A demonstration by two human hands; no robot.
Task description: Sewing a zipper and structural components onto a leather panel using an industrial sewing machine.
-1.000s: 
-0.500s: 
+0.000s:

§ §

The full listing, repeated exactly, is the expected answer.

A demonstration by two human hands; no robot.
Task description: Sewing a zipper and structural components onto a leather panel using an industrial sewing machine.
-1.000s: 
-0.500s: 
+0.000s:

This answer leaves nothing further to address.